“Help clients face up to long-term care”

Help clients face up to long-term care,” by Charles Paikert, Financial Planning

“When advisors try to broach the topic of long-term care with clients, they often hit a brick wall of denial. This makes it even more urgent that they do everything possible to break down resistance. ‘What I hear most often is, ‘It won’t happen to me,’‘ says elder care attorney Robert Fleming. ‘And then it’s, ‘I’ll off myself if it does, or go on Medicaid if I can’t go through with it.’ You’ve got a lot of planning by denial going on out there.’”

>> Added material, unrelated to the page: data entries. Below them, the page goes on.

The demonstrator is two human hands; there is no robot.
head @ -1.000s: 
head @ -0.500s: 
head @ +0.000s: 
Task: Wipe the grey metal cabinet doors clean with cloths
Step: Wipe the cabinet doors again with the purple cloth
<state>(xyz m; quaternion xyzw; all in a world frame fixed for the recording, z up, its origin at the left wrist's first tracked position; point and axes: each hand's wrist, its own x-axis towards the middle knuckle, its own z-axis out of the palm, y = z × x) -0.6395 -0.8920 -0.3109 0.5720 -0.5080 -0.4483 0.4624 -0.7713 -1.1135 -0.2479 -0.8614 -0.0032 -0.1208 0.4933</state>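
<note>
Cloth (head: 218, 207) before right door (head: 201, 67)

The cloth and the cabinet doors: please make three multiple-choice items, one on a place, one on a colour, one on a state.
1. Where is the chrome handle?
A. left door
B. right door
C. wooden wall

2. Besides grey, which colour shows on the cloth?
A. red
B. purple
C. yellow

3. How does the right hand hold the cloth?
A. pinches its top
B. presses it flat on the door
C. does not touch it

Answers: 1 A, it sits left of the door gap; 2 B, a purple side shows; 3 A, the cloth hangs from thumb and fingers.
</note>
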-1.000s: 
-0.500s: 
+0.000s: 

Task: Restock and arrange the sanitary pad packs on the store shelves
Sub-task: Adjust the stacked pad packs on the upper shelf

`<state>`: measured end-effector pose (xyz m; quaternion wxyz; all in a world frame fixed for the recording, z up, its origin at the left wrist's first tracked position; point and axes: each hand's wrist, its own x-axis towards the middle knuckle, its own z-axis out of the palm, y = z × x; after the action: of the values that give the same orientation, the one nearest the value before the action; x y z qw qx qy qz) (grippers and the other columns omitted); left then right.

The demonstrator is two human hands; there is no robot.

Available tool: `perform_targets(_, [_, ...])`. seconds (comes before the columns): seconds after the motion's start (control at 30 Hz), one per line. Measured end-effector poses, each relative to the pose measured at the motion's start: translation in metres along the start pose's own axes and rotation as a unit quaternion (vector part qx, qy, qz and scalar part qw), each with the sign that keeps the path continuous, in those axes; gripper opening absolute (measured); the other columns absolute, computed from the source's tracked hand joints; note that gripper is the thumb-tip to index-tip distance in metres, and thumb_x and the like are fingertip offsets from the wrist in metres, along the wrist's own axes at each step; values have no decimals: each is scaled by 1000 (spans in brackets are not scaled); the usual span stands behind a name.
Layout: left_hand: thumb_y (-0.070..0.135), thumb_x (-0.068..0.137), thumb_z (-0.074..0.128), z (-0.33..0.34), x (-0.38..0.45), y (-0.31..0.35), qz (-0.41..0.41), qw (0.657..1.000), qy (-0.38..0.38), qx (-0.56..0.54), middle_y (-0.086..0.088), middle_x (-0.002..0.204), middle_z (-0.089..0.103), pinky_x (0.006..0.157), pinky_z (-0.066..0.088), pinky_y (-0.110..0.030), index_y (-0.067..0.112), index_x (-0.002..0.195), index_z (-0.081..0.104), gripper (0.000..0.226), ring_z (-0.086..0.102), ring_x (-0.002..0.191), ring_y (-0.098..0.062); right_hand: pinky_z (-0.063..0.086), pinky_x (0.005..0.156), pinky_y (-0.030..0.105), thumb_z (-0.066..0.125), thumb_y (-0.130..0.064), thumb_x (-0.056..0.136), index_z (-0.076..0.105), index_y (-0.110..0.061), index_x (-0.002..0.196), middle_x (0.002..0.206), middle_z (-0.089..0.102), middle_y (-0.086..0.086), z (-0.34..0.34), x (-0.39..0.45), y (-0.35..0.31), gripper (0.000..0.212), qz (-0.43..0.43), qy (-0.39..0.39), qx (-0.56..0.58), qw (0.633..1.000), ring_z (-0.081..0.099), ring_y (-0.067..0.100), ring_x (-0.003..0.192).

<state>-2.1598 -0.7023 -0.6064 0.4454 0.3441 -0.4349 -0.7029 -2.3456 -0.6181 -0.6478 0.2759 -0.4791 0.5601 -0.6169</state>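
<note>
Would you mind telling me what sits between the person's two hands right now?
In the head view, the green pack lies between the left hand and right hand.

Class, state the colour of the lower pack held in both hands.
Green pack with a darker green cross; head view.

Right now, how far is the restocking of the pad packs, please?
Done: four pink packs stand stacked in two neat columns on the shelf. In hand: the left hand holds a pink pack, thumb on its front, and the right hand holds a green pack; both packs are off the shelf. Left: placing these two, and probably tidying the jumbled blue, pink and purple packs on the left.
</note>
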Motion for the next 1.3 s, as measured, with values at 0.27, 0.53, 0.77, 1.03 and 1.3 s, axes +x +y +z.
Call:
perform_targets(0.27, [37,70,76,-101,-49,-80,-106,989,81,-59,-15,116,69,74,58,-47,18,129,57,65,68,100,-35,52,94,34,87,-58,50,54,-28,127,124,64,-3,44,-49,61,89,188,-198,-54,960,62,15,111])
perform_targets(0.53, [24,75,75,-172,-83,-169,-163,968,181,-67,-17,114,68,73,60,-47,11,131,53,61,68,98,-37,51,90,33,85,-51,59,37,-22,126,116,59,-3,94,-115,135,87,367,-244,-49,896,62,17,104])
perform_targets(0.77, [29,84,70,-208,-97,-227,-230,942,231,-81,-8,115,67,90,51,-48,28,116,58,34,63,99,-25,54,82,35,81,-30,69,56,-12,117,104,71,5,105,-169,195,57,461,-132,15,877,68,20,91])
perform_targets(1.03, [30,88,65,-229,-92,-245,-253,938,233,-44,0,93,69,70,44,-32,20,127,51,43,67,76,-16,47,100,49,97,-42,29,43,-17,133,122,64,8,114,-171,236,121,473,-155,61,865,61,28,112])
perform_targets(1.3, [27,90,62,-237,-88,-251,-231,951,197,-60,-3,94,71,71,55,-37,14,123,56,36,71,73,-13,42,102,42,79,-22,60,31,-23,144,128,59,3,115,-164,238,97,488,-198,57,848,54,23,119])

LTC Comment (from Stephen A. Moses, President, Center for Long-Term Care Reform):

This is an OK typical article on LTC planning except that it relies heavily on advice from nationally well-known Medicaid planners who give lip service to LTC insurance, say little about their artificial impoverishment methods publicly to avoid shaming, and then pull that magic rabbit out of their hats to gold plate their practices with affluent clients. When financial advisor trade publications like FP take such people seriously, it can only hurt the business and its clients. Two quotes:

“The very best planning for long-term care is to amass great long-term wealth,” says Fleming, a partner at Fleming & Curti in Tucson, Arizona.

“It’s critical that financial advisors have a conversation about long-term care with clients, with documentation,” says New York-based elder care attorney Bernard Krooks.

In other words, make a lot of money, then come see us and we’ll get you LTC from Medicaid and preserve your wealth for pennies in legal fees compared to big insurance premiums. Financial advisors should avoid the temptation to lead clients into that trap.